§ Your objective: Reproduce the data exactly as it stands.

(Beginning of Recorded data)

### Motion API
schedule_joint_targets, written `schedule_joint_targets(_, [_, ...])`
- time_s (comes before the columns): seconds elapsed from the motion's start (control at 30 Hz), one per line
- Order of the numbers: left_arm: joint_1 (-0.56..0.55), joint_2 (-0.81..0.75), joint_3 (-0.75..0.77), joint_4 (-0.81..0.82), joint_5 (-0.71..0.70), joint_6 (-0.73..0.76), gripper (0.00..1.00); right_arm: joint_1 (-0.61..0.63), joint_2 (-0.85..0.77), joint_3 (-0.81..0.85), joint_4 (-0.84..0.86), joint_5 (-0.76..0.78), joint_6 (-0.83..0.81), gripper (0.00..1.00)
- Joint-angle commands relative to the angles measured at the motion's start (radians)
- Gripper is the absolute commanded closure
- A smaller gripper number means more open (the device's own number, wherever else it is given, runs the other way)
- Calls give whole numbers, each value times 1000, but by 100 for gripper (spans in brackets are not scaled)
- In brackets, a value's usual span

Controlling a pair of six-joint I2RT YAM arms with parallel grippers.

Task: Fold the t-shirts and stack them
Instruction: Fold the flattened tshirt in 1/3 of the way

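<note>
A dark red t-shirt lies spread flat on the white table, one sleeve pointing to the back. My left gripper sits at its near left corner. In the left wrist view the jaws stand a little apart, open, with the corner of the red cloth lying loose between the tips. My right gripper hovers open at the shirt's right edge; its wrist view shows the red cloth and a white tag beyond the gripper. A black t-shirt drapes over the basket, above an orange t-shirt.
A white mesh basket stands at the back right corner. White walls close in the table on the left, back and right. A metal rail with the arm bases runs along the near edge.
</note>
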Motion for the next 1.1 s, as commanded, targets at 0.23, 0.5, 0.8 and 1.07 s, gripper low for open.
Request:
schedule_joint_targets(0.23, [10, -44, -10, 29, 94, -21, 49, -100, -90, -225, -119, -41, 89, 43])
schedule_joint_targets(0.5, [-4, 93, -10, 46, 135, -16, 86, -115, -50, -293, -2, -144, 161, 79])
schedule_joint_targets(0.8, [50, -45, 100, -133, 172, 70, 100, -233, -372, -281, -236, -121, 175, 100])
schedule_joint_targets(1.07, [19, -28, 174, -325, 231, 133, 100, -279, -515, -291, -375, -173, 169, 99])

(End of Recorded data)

§ Finished exercise:
### Motion API
schedule_joint_targets, written `schedule_joint_targets(_, [_, ...])`
- time_s (comes before the columns): seconds elapsed from the motion's start (control at 30 Hz), one per line
- Order of the numbers: left_arm: joint_1 (-0.56..0.55), joint_2 (-0.81..0.75), joint_3 (-0.75..0.77), joint_4 (-0.81..0.82), joint_5 (-0.71..0.70), joint_6 (-0.73..0.76), gripper (0.00..1.00); right_arm: joint_1 (-0.61..0.63), joint_2 (-0.85..0.77), joint_3 (-0.81..0.85), joint_4 (-0.84..0.86), joint_5 (-0.76..0.78), joint_6 (-0.83..0.81), gripper (0.00..1.00)
- Joint-angle commands relative to the angles measured at the motion's start (radians)
- Gripper is the absolute commanded closure
- A smaller gripper number means more open (the device's own number, wherever else it is given, runs the other way)
- Calls give whole numbers, each value times 1000, but by 100 for gripper (spans in brackets are not scaled)
- In brackets, a value's usual span

Controlling a pair of six-joint I2RT YAM arms with parallel grippers.

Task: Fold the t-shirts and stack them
Instruction: Fold the flattened tshirt in 1/3 of the way

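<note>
A dark red t-shirt lies spread flat on the white table, one sleeve pointing to the back. My left gripper sits at its near left corner. In the left wrist view the jaws stand a little apart, open, with the corner of the red cloth lying loose between the tips. My right gripper hovers open at the shirt's right edge; its wrist view shows the red cloth and a white tag beyond the gripper. A black t-shirt drapes over the basket, above an orange t-shirt.
A white mesh basket stands at the back right corner. White walls close in the table on the left, back and right. A metal rail with the arm bases runs along the near edge.
</note>
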Motion for the next 1.1 s, as commanded, targets at 0.23, 0.5, 0.8 and 1.07 s, gripper low for open.
Request:
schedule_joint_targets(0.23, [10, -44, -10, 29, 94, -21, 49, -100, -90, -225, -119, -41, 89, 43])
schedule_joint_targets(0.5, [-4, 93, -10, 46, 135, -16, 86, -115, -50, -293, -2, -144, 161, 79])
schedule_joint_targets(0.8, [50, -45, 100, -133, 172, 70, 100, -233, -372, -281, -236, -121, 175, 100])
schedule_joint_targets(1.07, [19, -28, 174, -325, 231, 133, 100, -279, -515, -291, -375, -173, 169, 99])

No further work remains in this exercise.